## What you need to do
Take the lines below between the one holding "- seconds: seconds" and the one holding "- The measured", inclusive, and copy them exactly. Add nothing.

## Data extract

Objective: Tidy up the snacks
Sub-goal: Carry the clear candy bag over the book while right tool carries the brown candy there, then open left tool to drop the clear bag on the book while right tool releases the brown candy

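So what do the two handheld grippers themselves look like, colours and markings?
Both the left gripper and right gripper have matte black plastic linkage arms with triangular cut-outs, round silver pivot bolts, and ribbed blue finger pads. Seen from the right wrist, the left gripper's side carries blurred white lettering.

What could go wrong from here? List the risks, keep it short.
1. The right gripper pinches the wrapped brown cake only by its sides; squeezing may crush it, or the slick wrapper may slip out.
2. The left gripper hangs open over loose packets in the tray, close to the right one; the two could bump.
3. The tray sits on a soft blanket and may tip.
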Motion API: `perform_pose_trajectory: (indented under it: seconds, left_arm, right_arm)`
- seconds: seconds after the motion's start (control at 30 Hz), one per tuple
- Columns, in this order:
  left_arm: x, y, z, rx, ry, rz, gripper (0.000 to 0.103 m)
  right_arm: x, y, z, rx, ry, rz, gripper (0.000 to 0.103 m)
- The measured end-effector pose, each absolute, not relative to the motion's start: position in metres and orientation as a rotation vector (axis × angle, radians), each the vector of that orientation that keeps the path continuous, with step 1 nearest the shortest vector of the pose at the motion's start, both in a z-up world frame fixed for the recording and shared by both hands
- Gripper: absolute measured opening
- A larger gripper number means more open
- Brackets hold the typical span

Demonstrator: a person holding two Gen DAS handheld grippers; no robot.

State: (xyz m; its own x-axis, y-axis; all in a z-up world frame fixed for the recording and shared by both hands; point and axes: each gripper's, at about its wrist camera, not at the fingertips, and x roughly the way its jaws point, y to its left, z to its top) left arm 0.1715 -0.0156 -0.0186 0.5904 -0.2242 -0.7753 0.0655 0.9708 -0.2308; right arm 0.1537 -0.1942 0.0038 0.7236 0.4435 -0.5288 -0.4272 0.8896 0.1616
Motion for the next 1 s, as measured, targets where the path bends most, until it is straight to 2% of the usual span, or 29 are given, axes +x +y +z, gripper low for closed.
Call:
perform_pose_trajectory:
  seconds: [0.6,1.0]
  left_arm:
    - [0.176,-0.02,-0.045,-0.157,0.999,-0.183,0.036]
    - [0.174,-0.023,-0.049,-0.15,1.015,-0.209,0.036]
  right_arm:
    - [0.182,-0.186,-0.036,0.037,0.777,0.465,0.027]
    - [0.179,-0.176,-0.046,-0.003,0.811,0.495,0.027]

## Task response
- seconds: seconds after the motion's start (control at 30 Hz), one per tuple
- Columns, in this order:
  left_arm: x, y, z, rx, ry, rz, gripper (0.000 to 0.103 m)
  right_arm: x, y, z, rx, ry, rz, gripper (0.000 to 0.103 m)
- The measured end-effector pose, each absolute, not relative to the motion's start: position in metres and orientation as a rotation vector (axis × angle, radians), each the vector of that orientation that keeps the path continuous, with step 1 nearest the shortest vector of the pose at the motion's start, both in a z-up world frame fixed for the recording and shared by both hands

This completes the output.